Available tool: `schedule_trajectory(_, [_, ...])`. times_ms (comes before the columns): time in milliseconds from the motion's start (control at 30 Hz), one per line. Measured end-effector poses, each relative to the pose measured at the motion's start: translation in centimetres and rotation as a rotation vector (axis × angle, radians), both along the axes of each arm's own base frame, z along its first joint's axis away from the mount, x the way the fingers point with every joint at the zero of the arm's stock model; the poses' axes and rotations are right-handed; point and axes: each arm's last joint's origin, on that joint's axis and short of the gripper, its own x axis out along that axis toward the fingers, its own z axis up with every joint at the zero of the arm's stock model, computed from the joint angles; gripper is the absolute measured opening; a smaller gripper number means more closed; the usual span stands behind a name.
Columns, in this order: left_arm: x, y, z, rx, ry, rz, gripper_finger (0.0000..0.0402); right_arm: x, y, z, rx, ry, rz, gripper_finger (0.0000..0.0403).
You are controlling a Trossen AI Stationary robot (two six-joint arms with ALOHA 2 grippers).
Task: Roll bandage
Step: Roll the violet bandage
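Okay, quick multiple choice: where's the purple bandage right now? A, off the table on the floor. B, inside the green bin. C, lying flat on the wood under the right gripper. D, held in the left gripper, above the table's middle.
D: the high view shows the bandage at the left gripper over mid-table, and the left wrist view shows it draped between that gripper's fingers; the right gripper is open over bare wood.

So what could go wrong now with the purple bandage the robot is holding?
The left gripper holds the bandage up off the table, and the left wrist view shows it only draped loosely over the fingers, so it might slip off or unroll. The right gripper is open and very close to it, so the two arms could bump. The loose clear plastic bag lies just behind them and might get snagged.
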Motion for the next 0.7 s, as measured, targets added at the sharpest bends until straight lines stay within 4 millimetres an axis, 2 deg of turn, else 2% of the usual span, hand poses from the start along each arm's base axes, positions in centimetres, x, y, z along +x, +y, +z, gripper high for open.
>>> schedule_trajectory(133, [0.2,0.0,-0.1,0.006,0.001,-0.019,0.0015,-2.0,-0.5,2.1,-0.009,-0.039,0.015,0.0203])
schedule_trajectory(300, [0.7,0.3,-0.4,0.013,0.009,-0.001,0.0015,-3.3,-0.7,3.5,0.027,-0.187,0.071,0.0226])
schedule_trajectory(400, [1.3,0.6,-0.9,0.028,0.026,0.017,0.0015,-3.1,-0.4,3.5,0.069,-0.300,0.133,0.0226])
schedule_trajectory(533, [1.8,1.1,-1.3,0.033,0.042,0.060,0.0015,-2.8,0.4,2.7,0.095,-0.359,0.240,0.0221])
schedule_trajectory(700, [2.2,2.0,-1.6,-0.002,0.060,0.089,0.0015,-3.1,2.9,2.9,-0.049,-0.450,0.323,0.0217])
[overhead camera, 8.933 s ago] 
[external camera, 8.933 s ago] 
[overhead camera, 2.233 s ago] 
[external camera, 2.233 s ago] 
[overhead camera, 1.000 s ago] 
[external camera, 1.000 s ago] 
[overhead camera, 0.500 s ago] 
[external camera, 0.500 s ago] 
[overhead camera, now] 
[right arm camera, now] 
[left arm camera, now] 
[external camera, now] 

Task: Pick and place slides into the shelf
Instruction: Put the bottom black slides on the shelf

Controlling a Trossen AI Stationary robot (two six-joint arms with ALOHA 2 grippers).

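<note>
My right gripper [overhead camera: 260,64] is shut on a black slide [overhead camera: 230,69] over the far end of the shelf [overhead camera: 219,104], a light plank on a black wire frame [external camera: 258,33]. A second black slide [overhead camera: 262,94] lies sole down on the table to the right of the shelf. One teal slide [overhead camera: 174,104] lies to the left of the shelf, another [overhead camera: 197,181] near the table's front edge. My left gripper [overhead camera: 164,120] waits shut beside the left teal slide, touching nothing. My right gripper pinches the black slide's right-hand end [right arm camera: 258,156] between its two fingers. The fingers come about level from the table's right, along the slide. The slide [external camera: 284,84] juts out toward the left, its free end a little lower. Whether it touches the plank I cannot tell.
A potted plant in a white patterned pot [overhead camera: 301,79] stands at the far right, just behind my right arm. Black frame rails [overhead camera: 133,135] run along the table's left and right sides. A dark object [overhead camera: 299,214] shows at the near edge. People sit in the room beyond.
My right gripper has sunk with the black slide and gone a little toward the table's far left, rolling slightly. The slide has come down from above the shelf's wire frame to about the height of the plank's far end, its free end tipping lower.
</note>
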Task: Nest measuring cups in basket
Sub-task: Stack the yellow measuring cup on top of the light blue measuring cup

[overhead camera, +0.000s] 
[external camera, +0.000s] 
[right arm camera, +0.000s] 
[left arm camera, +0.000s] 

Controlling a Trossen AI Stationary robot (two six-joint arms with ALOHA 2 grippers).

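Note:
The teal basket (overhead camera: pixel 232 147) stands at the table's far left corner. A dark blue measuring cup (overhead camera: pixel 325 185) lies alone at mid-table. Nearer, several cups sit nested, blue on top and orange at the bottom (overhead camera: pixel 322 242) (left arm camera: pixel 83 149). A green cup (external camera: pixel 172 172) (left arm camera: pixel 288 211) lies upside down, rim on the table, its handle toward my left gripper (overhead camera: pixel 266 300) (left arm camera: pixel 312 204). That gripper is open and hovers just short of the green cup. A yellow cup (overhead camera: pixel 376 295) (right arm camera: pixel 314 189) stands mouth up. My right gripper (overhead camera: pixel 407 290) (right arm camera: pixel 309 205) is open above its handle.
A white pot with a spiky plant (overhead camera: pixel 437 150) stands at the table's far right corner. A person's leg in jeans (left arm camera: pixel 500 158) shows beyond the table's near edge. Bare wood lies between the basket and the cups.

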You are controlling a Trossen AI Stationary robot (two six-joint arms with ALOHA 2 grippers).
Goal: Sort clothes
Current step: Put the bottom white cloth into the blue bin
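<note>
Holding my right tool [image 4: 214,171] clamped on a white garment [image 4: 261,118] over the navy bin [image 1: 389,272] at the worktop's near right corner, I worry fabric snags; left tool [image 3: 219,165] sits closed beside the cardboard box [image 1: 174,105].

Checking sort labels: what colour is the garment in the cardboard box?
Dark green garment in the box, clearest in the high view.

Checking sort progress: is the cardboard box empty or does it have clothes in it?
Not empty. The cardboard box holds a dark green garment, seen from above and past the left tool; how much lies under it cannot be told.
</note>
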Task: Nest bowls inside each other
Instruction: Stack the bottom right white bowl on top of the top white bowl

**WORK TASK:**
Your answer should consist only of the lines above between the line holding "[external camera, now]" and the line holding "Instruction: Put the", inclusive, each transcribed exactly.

**RESPONSE:**
[external camera, now] 

Task: Pick and place slides into the shelf
Instruction: Put the bottom black slides on the shelf

There is nothing further to this exercise.